Assignment: What you need to produce from the material below is an exact transcription of the lines from the one with "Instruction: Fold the" through the one with "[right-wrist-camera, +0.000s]", both included, and no other line.

Dataset:

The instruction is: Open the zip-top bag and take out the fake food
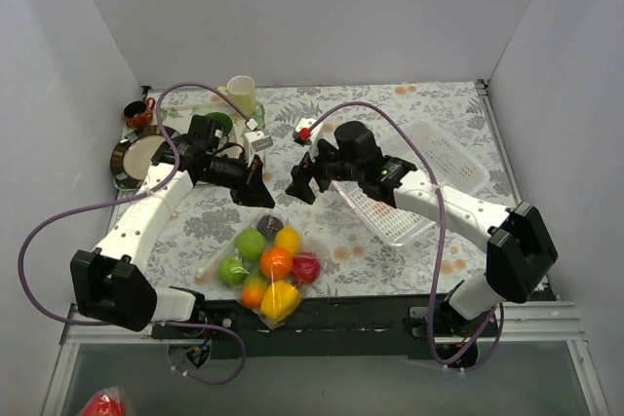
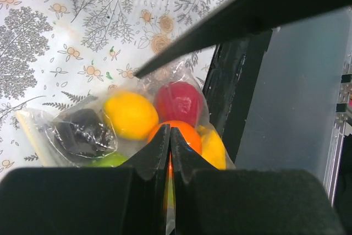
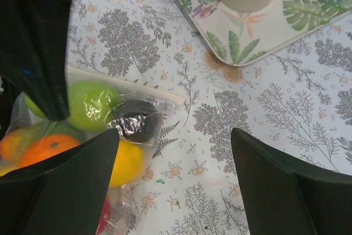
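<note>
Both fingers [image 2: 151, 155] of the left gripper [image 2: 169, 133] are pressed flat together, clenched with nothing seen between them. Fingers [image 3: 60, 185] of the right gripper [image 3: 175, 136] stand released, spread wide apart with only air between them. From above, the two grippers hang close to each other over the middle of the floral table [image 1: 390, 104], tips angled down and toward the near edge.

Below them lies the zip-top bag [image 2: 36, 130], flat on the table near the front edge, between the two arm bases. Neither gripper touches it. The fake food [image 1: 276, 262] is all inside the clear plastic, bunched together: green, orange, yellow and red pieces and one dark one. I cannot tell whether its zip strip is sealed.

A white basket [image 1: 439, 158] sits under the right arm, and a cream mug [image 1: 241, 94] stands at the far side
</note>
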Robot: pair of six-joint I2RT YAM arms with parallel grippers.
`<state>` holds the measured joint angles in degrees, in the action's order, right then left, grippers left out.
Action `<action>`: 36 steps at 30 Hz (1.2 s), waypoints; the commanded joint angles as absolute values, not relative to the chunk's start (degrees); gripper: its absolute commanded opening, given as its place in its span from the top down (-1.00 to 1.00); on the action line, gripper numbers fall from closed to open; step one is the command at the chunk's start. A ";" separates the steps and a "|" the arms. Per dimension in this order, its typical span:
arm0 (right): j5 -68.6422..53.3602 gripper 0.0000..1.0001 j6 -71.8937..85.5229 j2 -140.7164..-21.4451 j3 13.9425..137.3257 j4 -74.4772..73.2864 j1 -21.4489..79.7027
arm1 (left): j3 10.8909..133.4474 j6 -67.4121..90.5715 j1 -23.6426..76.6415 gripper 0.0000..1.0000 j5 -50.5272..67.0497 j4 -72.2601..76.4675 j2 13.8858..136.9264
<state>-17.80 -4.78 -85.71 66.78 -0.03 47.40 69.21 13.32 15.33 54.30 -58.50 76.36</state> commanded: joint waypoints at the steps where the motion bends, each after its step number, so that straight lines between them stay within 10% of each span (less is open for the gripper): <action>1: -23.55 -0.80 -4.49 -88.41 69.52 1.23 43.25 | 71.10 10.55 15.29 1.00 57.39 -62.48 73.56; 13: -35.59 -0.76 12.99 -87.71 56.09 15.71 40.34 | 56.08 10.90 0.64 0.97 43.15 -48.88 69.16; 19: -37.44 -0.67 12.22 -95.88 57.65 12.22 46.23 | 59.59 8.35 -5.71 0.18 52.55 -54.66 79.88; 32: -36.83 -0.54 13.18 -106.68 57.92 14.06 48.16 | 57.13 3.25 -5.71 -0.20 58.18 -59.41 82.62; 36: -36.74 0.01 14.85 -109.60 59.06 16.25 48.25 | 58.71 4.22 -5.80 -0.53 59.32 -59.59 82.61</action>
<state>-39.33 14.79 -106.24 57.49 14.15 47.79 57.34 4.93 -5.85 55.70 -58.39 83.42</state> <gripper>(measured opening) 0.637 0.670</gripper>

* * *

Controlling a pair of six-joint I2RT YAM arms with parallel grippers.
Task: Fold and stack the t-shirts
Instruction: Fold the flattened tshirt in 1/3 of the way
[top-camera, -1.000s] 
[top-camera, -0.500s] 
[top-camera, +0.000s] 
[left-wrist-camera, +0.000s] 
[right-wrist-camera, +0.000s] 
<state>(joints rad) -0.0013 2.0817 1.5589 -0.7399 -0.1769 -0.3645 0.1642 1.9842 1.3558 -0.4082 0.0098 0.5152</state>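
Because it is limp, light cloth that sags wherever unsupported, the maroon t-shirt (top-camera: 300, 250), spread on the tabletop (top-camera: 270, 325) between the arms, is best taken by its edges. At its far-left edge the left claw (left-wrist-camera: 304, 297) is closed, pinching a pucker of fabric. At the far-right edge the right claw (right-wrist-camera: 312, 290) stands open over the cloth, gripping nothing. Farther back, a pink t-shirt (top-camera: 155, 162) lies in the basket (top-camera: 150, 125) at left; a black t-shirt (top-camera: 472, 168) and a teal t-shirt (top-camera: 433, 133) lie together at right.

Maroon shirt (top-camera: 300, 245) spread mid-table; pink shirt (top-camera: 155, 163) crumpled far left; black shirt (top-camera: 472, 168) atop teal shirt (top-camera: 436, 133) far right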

Exercise solution:
Instruction: Fold the flattened tshirt in 1/3 of the way
[top-camera, -1.000s] 
[top-camera, -0.500s] 
[top-camera, +0.000s] 
[left-wrist-camera, +0.000s] 
[right-wrist-camera, +0.000s] 

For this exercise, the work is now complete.